• [What is being asked]:
Leaving the pictures aside, return the listing exactly as it appears.

• [Recorded information]:

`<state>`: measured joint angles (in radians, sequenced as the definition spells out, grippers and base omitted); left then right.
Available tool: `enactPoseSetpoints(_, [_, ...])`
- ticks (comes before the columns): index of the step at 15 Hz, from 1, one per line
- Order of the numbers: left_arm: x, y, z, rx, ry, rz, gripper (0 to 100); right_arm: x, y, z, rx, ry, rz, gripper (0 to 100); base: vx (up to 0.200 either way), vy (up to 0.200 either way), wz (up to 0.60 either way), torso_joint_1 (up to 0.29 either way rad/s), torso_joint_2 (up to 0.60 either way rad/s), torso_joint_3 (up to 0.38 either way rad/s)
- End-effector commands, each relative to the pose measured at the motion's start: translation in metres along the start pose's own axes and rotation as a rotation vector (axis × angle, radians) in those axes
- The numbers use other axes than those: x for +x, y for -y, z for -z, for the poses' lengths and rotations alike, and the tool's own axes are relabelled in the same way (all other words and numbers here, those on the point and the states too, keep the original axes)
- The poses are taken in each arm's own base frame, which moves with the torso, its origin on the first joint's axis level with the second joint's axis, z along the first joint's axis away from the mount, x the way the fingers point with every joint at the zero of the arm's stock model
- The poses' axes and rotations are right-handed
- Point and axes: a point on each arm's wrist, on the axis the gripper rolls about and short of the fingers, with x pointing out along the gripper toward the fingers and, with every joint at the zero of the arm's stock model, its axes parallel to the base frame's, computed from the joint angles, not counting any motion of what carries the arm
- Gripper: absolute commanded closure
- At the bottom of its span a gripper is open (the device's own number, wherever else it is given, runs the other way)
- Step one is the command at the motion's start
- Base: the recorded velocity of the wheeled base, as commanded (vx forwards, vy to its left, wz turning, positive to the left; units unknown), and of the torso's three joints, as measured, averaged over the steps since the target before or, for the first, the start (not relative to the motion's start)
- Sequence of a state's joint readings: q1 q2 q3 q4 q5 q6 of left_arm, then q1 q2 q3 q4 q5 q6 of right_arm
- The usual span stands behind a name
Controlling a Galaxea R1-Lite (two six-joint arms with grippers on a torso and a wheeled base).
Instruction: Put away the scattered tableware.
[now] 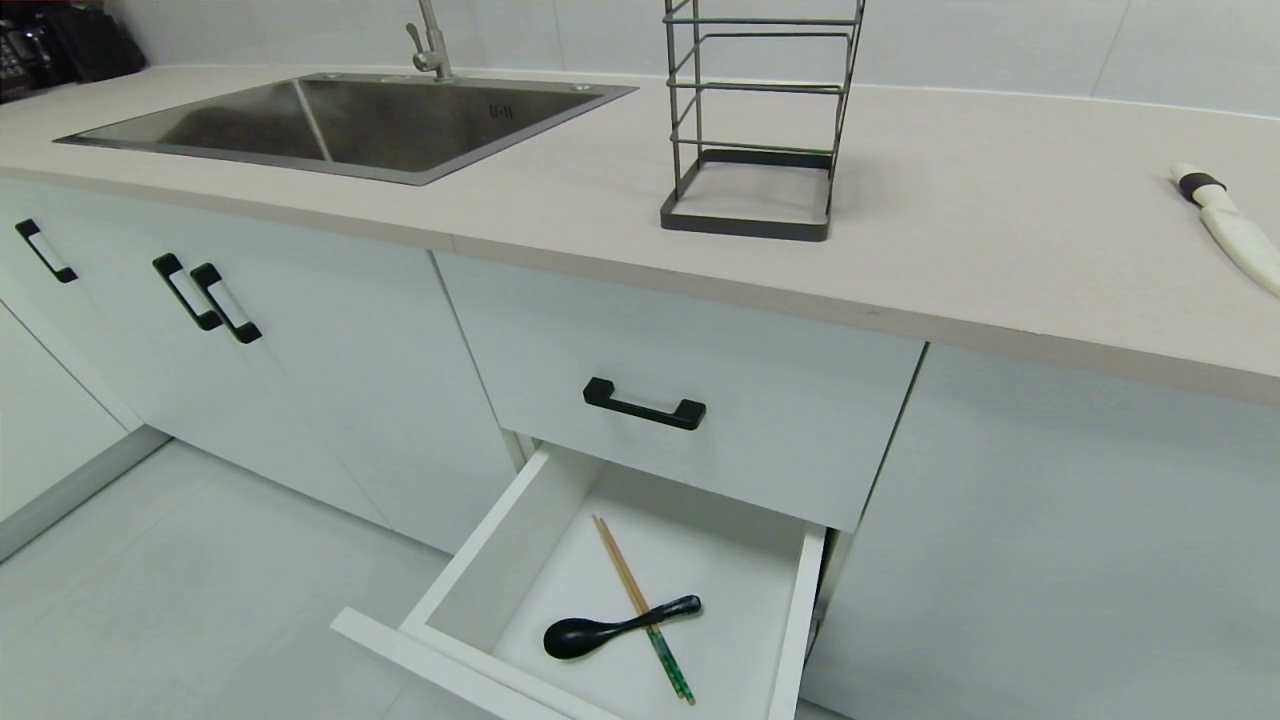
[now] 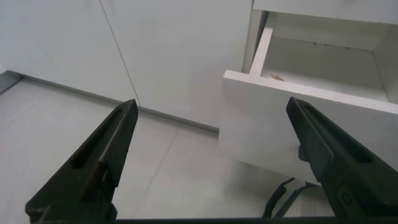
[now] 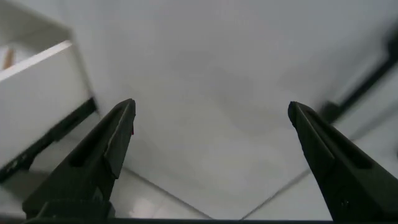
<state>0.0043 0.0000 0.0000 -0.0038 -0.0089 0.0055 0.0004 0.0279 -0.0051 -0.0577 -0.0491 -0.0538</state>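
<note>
spoon (image 1: 578, 637) across chopsticks (image 1: 620, 565) in pulled-out drawer (image 1: 497, 552), left hand (image 2: 211, 104) splayed outside it

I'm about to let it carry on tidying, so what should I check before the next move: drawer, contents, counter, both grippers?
1. Lower drawer pulled open: ok.
2. Chopsticks and black spoon lying inside the drawer: ok.
3. Counter free of loose tableware: not ok; a white utensil with a black band lies at its right end.
4. Left gripper open and empty: ok.
5. Right gripper open and empty: ok.
6. That utensil within the right arm's reach: cannot tell.
</note>
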Motion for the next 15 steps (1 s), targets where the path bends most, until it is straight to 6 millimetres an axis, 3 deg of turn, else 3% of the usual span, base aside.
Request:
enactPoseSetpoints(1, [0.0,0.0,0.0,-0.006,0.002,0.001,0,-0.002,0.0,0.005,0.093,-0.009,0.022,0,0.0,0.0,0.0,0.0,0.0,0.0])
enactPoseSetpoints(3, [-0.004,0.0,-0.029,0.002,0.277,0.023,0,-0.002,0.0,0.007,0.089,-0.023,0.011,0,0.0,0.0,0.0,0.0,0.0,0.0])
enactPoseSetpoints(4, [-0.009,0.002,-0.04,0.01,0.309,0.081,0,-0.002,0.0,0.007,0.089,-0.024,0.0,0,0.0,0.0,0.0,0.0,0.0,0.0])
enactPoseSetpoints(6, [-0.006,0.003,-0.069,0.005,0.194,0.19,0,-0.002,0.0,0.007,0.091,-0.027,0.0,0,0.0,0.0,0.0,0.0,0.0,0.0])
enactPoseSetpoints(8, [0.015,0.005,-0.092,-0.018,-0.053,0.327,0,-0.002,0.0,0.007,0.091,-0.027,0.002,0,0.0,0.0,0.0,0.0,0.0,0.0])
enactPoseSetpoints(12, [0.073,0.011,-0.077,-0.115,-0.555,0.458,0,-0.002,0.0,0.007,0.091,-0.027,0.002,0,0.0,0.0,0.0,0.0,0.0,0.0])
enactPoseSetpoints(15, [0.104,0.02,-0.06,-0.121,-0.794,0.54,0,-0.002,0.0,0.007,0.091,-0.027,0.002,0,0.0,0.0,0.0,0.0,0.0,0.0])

• [Written reply]:
`<state>`: measured joint angles (in radians, sequenced as the definition spells out, grippers and base omitted); left then right.
Available tool: `enactPoseSetpoints(_, [_, ...])`
- ticks (comes before the columns): index of the step at 15 Hz, from 1, one per line
- Order of the numbers: left_arm: x, y, z, rx, ry, rz, gripper (0 to 100); right_arm: x, y, z, rx, ry, rz, gripper (0 to 100); base: vx (up to 0.200 either way), vy (up to 0.200 either way), wz (up to 0.60 either way), torso_joint_1 (up to 0.29 either way rad/s), torso_joint_2 (up to 0.60 either way rad/s), torso_joint_3 (up to 0.38 either way rad/s)
- End-effector commands, each relative to the pose measured at the motion's start: translation in metres along the start pose's own axes and rotation as a rotation vector (axis × angle, radians) in those axes
- The numbers use other axes than those: x for +x, y for -y, z for -z, for the poses' lengths and rotations alike, and the tool's own axes are relabelled in the same way (all other words and numbers here, those on the point and the states too, keep the original axes)
- The poses are taken in each arm's own base frame, which moves with the torso, its origin on the first joint's axis level with the second joint's axis, z along the first joint's axis away from the mount, x the way the fingers point with every joint at the zero of the arm's stock model
- The poses' axes and rotations are right-handed
- Point and axes: a point on each arm's wrist, on the axis the gripper rolls about and short of the fingers, with x pointing out along the gripper toward the fingers and, with every joint at the zero of the arm's stock model, its axes parallel to the base frame's, computed from the joint angles, not counting any motion of what carries the arm
- Gripper: absolute commanded closure
- At the bottom of its span a gripper is open (the device's own number, wherever else it is given, runs the other way)
- Step one is the command at the motion's start
- Base: the recorded velocity of the wheeled base, as commanded (vx forwards, vy to its left, wz turning, positive to the left; units unknown), and of the torso's three joints, as measured, averaged over the steps since the target before or, for the first, the start (not relative to the motion's start)
- Sequence of a state's joint readings: q1 q2 q3 q4 q5 q6 of left_arm, then q1 q2 q3 q4 q5 q6 of right_arm
- The usual span stands behind a name
Controlling a Galaxea R1-Lite (two six-joint arms with grippers on a torso and a wheeled base).
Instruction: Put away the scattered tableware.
[now] 
[now] 
[now] 
<state>0.0043 0.0000 0.0000 -0.0038 -0.0089 0.0055 0.0004 0.0279 -0.0051 -0.0577 -0.0491 -0.0538</state>
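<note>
spoon (image 1: 578, 637) across chopsticks (image 1: 620, 565) in pulled-out drawer (image 1: 497, 552), left hand (image 2: 211, 104) splayed outside it

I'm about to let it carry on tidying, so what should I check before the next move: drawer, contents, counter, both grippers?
1. Lower drawer pulled open: ok.
2. Chopsticks and black spoon lying inside the drawer: ok.
3. Counter free of loose tableware: not ok; a white utensil with a black band lies at its right end.
4. Left gripper open and empty: ok.
5. Right gripper open and empty: ok.
6. That utensil within the right arm's reach: cannot tell.
</note>
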Motion for the next 15 steps (1 s), targets where the path bends most, until it is straight to 6 millimetres an axis, 3 deg of turn, else 3% of the usual span, base aside.
Request:
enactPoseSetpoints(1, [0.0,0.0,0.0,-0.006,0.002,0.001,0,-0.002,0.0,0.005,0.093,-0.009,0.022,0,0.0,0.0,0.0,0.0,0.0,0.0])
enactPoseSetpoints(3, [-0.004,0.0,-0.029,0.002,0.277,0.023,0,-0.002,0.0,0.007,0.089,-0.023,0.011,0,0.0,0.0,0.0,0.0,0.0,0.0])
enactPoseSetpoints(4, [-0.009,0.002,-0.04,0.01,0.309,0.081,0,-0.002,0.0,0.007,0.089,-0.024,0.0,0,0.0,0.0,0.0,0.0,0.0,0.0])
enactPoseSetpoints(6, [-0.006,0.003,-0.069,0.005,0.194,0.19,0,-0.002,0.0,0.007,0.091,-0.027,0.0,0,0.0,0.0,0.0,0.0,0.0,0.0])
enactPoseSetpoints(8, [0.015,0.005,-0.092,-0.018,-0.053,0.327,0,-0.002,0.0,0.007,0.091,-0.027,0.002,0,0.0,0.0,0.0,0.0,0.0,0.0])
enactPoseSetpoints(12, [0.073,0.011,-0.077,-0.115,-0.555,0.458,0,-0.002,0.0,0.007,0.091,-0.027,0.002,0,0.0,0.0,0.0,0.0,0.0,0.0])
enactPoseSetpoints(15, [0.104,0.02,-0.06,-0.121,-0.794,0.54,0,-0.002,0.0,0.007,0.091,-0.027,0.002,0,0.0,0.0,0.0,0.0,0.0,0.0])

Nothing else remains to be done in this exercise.